The band left the stage and the taped music came on, the bass shuddering up through his feet in time with his pulse. He leaned against the wall near Adrian’s table, wiping his face with the neck of his T-shirt.

Adrian had brought Evelyn with him, and she was sitting beside him, reading a book in the flickering light; this was a bit of an event, since none of Adrian’s friends could remember having ever seen Evelyn before, and some of them had recently expressed the opinion that she was imaginary. They were in the middle of a conversation which was incomprehensible to Alex, but evidently intense and somehow entertaining.

‘So I told my supervisor about it,’ Evelyn was saying, ‘and he said to me, “You used the word apophatic, didn’t you?” and I said, “Yeah. I guess I did.” “Well, serves you right, doesn’t it?” he said.’

‘Did you say affective, too?’ asked Adrian.

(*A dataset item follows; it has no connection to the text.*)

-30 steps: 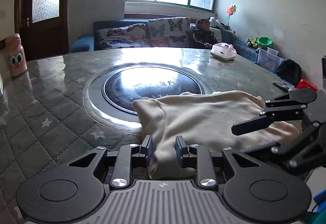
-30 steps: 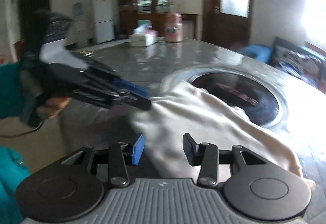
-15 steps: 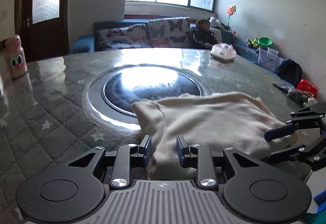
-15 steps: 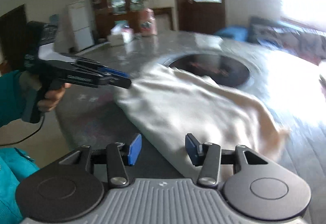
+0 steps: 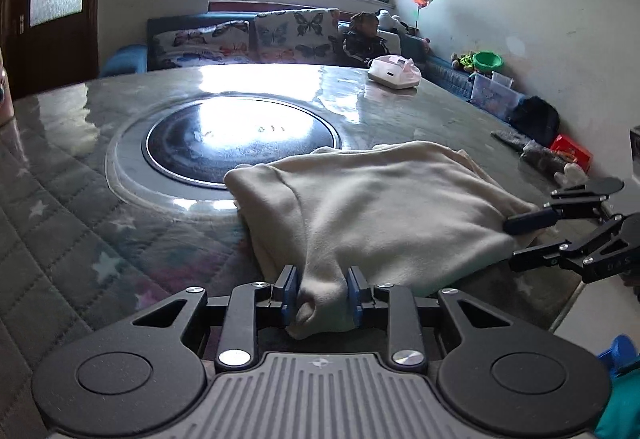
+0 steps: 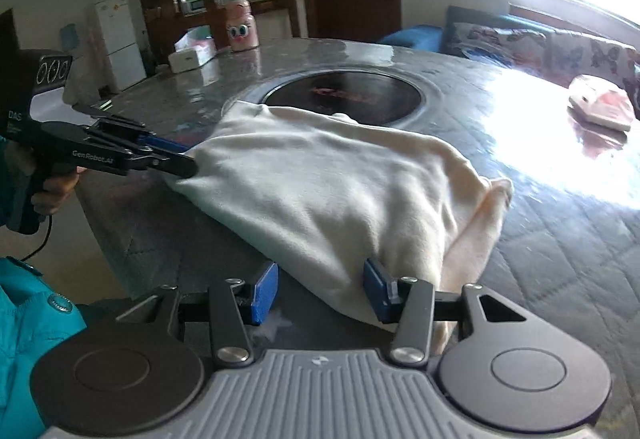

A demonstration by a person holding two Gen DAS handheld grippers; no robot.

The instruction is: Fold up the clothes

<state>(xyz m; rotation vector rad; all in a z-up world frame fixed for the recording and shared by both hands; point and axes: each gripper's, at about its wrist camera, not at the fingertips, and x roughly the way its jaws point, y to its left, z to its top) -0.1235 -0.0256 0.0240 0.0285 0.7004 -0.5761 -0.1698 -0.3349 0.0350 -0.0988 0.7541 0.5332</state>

‘Oh, I don’t know. Probably.’

Adrian lit a cigarette and held the pack out towards Alex, who hardly ever smoked tobacco, but that night he wanted cigarettes with the same hunger he wanted everything, dope, music, love. He pulled one from the pack and took out his lighter, squinting down at the fire. He seemed to be having trouble getting the flame to connect with the end of the cigarette.

‘Alex. Man,’ said Adrian. ‘You’re really shaking.’

‘I’m okay.’ He managed to light the cigarette and lift it to his mouth.

‘I don’t think you are, actually. I think you’re going hypo.’

‘I told you, I’m okay,’ said Alex impatiently, and started to walk away, but he lost his footing and nearly fell, and Adrian grabbed hold of his arm.